Okay, Aynzi, thank you very much. Look, I'll take the first of those and Mike can take the second too. I think if you look, if I look back over the last sort of 6 to 12 months, the it's the new resi area that's been slightly weaker and the remodeling has held up pretty well. And it's interesting. I always look at the I referenced the JCHS data before, which we always look at because It's one of the few indicators that support to be a forward looking indicator.

And that's still that is still indicating decent growth out into the future. Now that growth includes both materials and labor. So disaggregating those for our purposes is interesting. But I think you should see at the moment that whilst remodeling has been or remodeling repair and maintenance has been lower than it was. That market sells up sort of sort of pretty, pretty well and it is more of a new construction that has, that has come off a little bit, in our numbers, albeit from very high levels last year.

Does that help on the new versus remodeling FP, thankfully?

Speaker 10

Yes, that's great. Thanks.

Speaker 2

Thank you. Thank you, Gavin, Mike.

Speaker 3

Yes, and, Aynsley, there's no change to any of the technical guidance that I put up on the half year slide. So the total group acquisitions revenue is $750,000,000, a $45,000,000 trading profit. Clearly, most of that is in the U. S. Is a little bit in Canada but mostly in the U.

S. For the full year. In terms of share buyback versus special dividend, the share buyback, I believe, will create value for ongoing shareholders. It is also flexible. We have used both instruments in the past.

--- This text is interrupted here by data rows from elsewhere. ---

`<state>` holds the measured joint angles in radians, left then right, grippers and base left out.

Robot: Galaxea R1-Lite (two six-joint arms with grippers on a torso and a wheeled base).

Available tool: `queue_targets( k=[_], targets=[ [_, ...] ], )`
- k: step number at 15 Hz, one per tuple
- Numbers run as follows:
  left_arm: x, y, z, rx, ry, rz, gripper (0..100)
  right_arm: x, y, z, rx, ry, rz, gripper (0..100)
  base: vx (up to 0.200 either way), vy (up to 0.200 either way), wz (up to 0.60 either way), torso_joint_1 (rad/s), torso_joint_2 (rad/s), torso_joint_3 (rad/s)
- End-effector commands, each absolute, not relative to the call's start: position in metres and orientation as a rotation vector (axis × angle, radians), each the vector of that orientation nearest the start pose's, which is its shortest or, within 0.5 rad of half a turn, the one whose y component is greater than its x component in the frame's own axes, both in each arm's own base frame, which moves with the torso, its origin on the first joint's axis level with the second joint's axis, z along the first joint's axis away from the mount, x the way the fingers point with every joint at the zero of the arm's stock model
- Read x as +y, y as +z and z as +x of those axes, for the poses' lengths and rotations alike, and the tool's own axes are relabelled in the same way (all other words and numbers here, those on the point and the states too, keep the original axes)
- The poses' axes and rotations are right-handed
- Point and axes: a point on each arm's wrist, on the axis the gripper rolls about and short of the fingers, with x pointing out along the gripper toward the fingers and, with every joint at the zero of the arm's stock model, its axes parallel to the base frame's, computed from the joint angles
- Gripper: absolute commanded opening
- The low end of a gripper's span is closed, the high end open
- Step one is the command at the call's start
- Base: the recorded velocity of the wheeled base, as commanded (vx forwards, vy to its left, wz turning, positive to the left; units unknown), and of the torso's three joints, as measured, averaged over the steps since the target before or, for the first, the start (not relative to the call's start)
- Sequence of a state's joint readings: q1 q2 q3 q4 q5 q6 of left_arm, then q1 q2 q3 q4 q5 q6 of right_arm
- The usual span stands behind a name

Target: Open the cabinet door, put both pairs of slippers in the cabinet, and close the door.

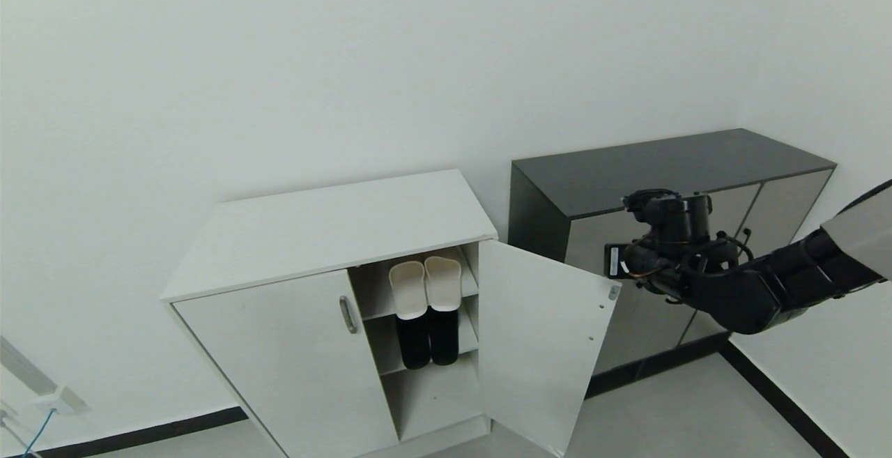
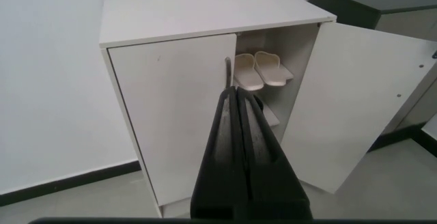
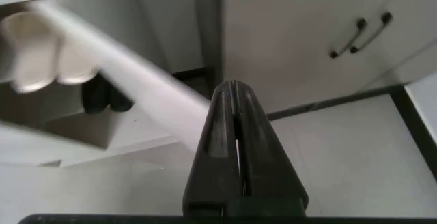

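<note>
The white cabinet (image 1: 327,231) has its right door (image 1: 543,332) swung open and its left door closed. A white pair of slippers (image 1: 426,287) lies on the upper shelf, and a black pair of slippers (image 1: 428,336) on the shelf below. My right gripper (image 3: 234,87) is shut and empty, hovering just past the open door's top edge (image 3: 136,63), on its outer side. My right arm (image 1: 669,256) is level with the door's top corner. My left gripper (image 2: 231,91) is shut and empty, in front of the closed left door, pointing toward its handle (image 2: 227,70).
A dark grey cabinet (image 1: 669,165) with closed doors stands against the wall right of the white one, close behind the open door. A white wall runs along the right side. A wall socket with a blue cable (image 1: 49,406) sits low at the left.
</note>
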<state>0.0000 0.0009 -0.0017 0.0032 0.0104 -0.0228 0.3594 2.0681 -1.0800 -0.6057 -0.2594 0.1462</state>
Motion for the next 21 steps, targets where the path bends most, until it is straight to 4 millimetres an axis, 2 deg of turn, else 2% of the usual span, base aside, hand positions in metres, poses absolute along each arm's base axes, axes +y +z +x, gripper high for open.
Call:
queue_targets(
  k=[1,10,15,18,21],
  targets=[
    [0.000,0.076,-0.023,0.003,0.011,-0.023,0,0.129,0.102,0.389,0.403,0.055,0.026,0,0.000,0.000,0.00,0.000,0.00,0.000],
    [0.000,0.076,-0.023,0.001,0.011,-0.025,0,0.124,0.082,0.402,0.441,0.052,0.038,0,0.000,0.000,0.00,0.000,0.00,0.000],
    [0.000,0.076,-0.023,0.003,0.011,-0.023,0,0.125,0.080,0.401,0.448,0.055,0.035,0,0.000,0.000,0.00,0.000,0.00,0.000],
    [0.000,0.076,-0.023,0.003,0.011,-0.025,0,0.138,0.080,0.387,0.464,0.091,0.016,0,0.000,0.000,0.00,0.000,0.00,0.000],
    [0.000,0.076,-0.023,0.001,0.011,-0.025,0,0.157,0.090,0.361,0.468,0.154,-0.006,0,0.000,0.000,0.00,0.000,0.00,0.000]
  ],
)
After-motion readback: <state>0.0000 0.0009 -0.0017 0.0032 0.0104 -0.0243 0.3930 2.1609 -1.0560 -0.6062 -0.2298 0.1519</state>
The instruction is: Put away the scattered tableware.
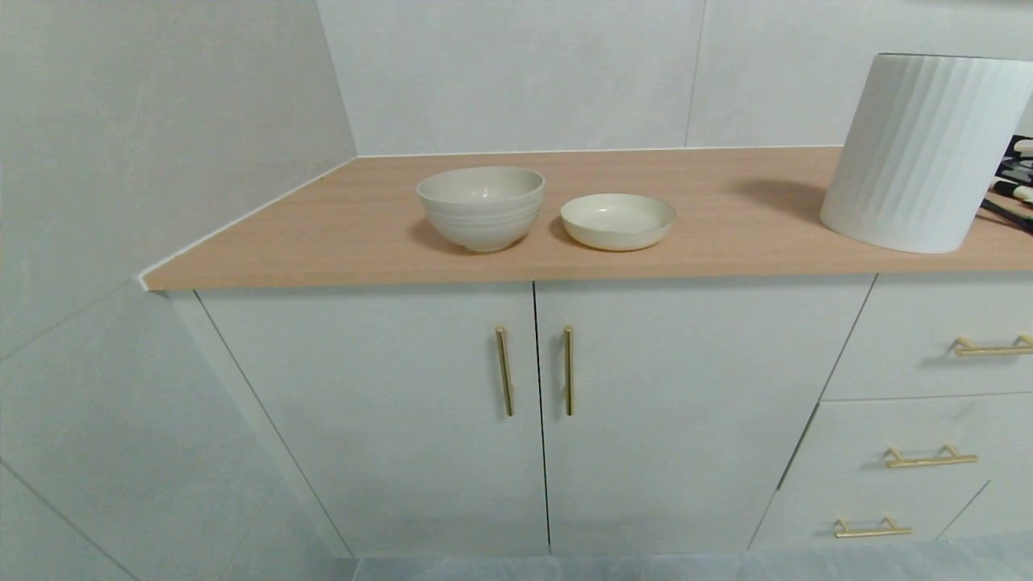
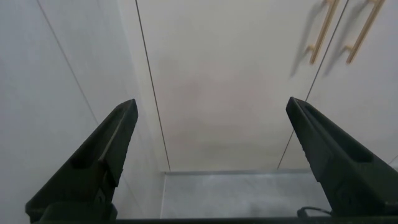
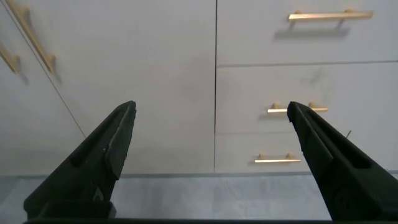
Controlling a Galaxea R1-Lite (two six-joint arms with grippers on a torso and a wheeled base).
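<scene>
Since neither hand holds anything, both pieces of tableware stand untouched on the tabletop [image 1: 726, 242], a long wooden slab running into the left back corner. Below its front edge are two pale doors [image 1: 387, 420] with brass handles [image 1: 504, 371]. A ribbed white tub [image 1: 928, 149] stands at the right end.

The bowl [image 1: 481, 206] sits left of the middle, nearer the front edge than the back. The dish [image 1: 617, 220] lies just beside it toward the right end, with a narrow gap between them. Both look like glazed ceramic, so probably stiff, fairly heavy, slick and breakable. The bowl's rim, one finger inside and one outside, seems the surest hold. The dish is shallow, so its low rim would need a careful pinch.

The left hand [image 2: 211, 104] hangs low before the left door, jaws spread wide. The right hand [image 3: 211, 107] is spread likewise, facing the drawers [image 3: 298, 93].

I can read no writing or label anywhere.
</scene>
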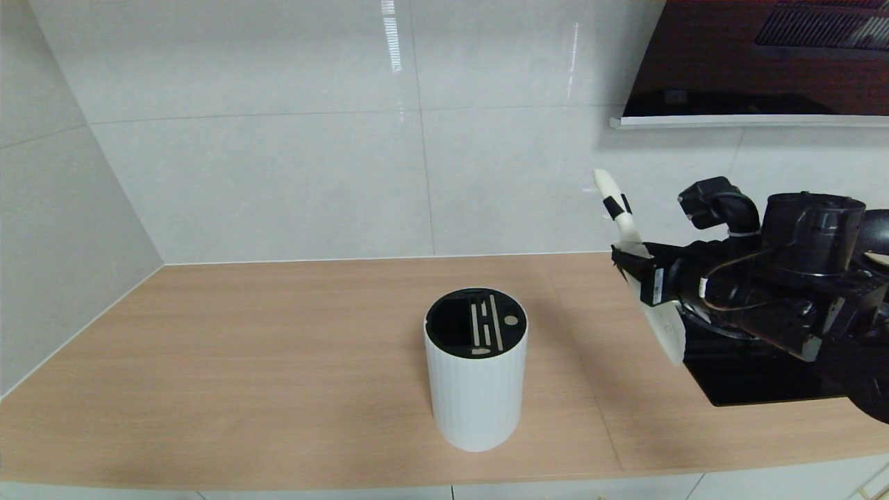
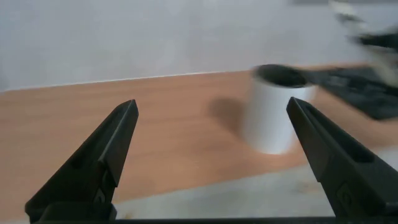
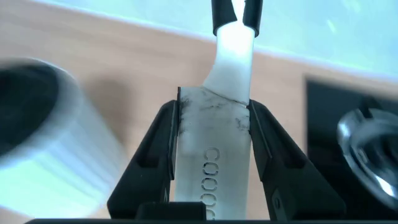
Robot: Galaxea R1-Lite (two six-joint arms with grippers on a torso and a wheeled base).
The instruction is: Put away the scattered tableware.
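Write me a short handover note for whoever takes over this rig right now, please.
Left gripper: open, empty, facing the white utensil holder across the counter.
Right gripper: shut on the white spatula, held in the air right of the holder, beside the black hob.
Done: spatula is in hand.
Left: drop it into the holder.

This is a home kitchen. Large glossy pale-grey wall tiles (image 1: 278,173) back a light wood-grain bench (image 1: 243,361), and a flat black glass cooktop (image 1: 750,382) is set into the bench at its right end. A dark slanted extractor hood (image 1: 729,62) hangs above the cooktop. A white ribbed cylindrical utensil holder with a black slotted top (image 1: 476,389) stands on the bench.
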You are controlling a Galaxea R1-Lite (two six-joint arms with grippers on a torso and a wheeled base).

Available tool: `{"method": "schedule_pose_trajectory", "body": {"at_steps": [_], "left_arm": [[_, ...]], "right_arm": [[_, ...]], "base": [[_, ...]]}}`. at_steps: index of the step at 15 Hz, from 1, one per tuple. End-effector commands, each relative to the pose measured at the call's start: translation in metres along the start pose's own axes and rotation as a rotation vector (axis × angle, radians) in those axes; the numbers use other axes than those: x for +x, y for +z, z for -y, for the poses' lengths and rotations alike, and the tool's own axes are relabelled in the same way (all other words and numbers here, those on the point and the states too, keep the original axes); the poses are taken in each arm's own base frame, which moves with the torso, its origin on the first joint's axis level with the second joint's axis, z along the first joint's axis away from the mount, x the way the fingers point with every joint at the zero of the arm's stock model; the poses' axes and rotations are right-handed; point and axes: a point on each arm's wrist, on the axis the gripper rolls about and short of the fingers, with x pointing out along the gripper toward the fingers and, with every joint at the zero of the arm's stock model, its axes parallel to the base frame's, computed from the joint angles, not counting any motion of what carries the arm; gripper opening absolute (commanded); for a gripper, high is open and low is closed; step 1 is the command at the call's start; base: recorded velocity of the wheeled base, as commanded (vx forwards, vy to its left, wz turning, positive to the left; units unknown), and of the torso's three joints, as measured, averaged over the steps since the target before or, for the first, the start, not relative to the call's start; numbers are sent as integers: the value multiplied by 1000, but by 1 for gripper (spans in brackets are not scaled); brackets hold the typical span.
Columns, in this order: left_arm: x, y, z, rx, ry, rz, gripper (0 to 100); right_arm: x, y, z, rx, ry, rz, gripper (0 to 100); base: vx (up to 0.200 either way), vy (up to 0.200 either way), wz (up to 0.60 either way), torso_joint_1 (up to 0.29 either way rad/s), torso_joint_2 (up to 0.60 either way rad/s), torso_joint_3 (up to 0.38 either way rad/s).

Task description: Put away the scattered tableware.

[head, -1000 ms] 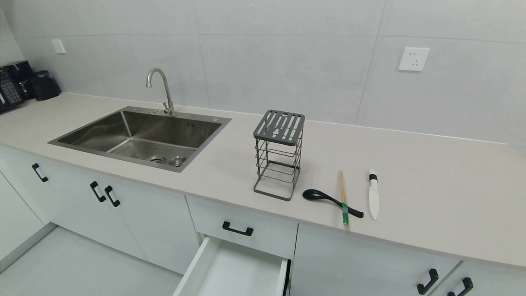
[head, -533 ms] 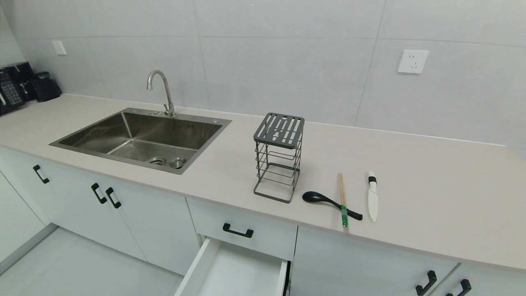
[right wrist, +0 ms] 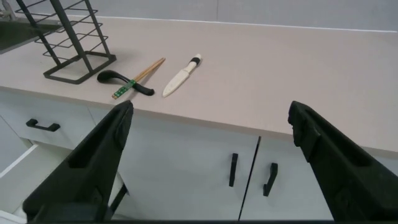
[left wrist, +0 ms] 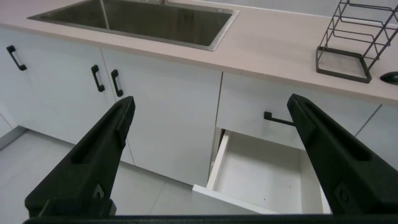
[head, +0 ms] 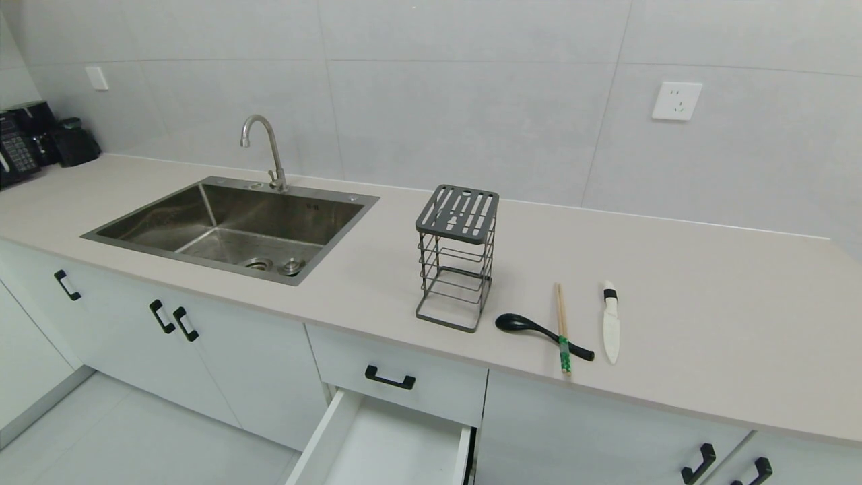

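Tableware: black spoon (head: 539,328), chopsticks (head: 561,327) and white knife (head: 611,323) lay on the counter (head: 707,323) near its front edge, just right of the wire rack (head: 456,256).
Axes: chopsticks and knife ran front to back; the spoon handle crossed the chopsticks.
Nearer arm: probably the right gripper (right wrist: 210,106), jaws wide, empty.
Left gripper (left wrist: 210,99): wide, empty, facing the open drawer (left wrist: 261,180).
Room: bare counter lay right of the knife.

Left gripper (left wrist: 210,102) jaws spread wide; right gripper (right wrist: 210,107) same (both seemingly aimed forward).
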Motion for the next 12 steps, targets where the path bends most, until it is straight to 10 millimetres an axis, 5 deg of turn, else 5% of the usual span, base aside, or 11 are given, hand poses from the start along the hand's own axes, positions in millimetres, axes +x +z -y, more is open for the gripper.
{"method": "schedule_pose_trajectory", "body": {"at_steps": [1,3,5,7,12], "left_arm": [[0,0,0,-1,1,-1,100],[0,0,0,-1,1,-1,100],[0,0,0,-1,-1,-1,100],[0,0,0,-1,-1,-1,100],[0,0,0,-1,-1,-1,100]], "right_arm": [[0,2,0,-5,1,21,100],[-4,28,0,-28,4,276,100],[-11,52,-2,-56,93,320,100],[-10,69,-3,-53,194,181,100],[20,70,-6,-18,462,-325,100]], "base": [[0,0,0,0,0,0],[0,0,0,0,0,0],[0,0,0,0,0,0],[0,0,0,0,0,0],[0,0,0,0,0,0]]}}
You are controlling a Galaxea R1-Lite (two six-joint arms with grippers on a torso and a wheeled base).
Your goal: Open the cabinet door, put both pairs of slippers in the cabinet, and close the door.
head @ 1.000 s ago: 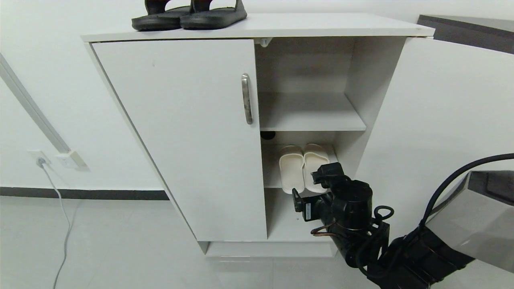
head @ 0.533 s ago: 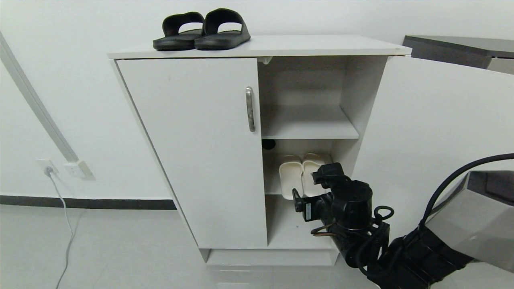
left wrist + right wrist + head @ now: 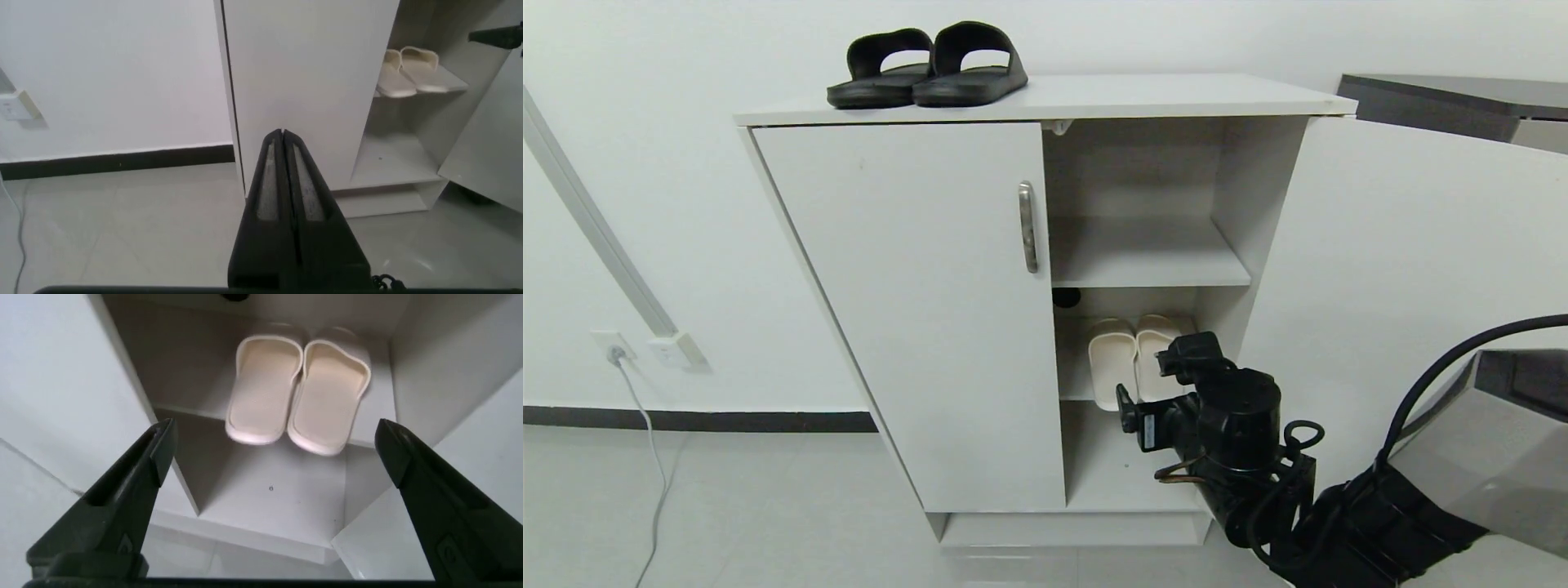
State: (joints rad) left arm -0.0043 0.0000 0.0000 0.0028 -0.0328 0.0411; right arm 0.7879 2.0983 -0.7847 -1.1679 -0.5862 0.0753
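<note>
A black pair of slippers [image 3: 927, 65] stands on top of the white cabinet [image 3: 1176, 96], toward its left side. A cream pair of slippers [image 3: 1131, 359] [image 3: 298, 392] [image 3: 417, 69] lies side by side on the middle shelf, behind the open right door [image 3: 1405, 269]. The left door [image 3: 915, 310] with its metal handle [image 3: 1028, 227] is shut. My right gripper [image 3: 1153, 382] [image 3: 276, 433] hangs open just in front of the cream pair, holding nothing. My left gripper [image 3: 281, 139] is shut and empty, low over the floor, facing the left door from some way off.
Above the cream pair is an upper shelf [image 3: 1147, 253], below it the bottom shelf [image 3: 1111, 465]. A wall socket [image 3: 613, 355] with a trailing cable [image 3: 654, 490] is at the left. Dark grey furniture [image 3: 1445, 98] stands behind the open door.
The head camera has shifted, so the cabinet sits lower in the picture and the black slippers show whole. The right gripper keeps its place before the cream pair.
</note>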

We've tended to use the, the special where we have disposed of, if you like, earnings accretive assets, and where the sum is very large, We've tended to use the buyback to repatriate the free cash flow of the business, if you like, to our shareholders that we don't need. And we've said that we have enough cash today for our organic needs. We've said that M and A and CapEx is clearly back to sort of normal levels or even lower levels in a lower environment and therefore returning the surplus free cash flow that the business generates, the share buyback is a great flexible instrument. Because, of course, should something larger come along when we need the capital, then clearly it is a flexible instrument. But just to remind you, this business has, and will do this year generate more than 700,000,000 of free cash flow, if you look back over the last 4 years as well.

And therefore, if you think of the buyback, I said, we were executing about 60 a month, plus or minus, that's also the free cash flow of the business roughly. Again, it's a neat way, where we don't need the cash and we can't deploy the cash, it's important we get it back to shareholders on a reasonably prompt basis.

Speaker 10

I'm sure it's on the slide, but the 1,000,000 of acquisition revenue benefit, how much of that falls into FY 2020 incremental?

Speaker 3

Sorry. Your question was what's the sort of lag into next year?

Speaker 10

Yes, yes.

Speaker 2

It's $200,000,000 in revenue.

Speaker 3

$200,000,000 into next year and about $15,000,000 of profit, correct. Sorry, Angie. I misread your question. Thank you.

Speaker 2

Thank you. I think that was our last question. Just before we quit, let me just remind you of my for overall message from this call. Revenue growth overall 6, including just under 3% organic growth, it's slower than foner was last year. We've talked about that today.

Secondly, we are pleased with the gross margin performance this year and this quarter, edging those up again. Thirdly, I'm very pleased to see now from Q1 to Q2 and then Q2 to Q3 have brought our cost base down on an absolute basis. That's a very professional job And we will continue to manage costs very carefully. And finally, cash generation, again, has been very strong I'm very pleased with that obviously leading to the return of surplus cash that Mike talked about. So, thank you very much, and Marion, thank you very much for curating the call.

If you've got any other follow-up questions, please call either Mike or Mark or myself. Thank you.

Speaker 1

Thank you. That will conclude today's conference call. Thank you for your participation, ladies and gentlemen. You may now disconnect.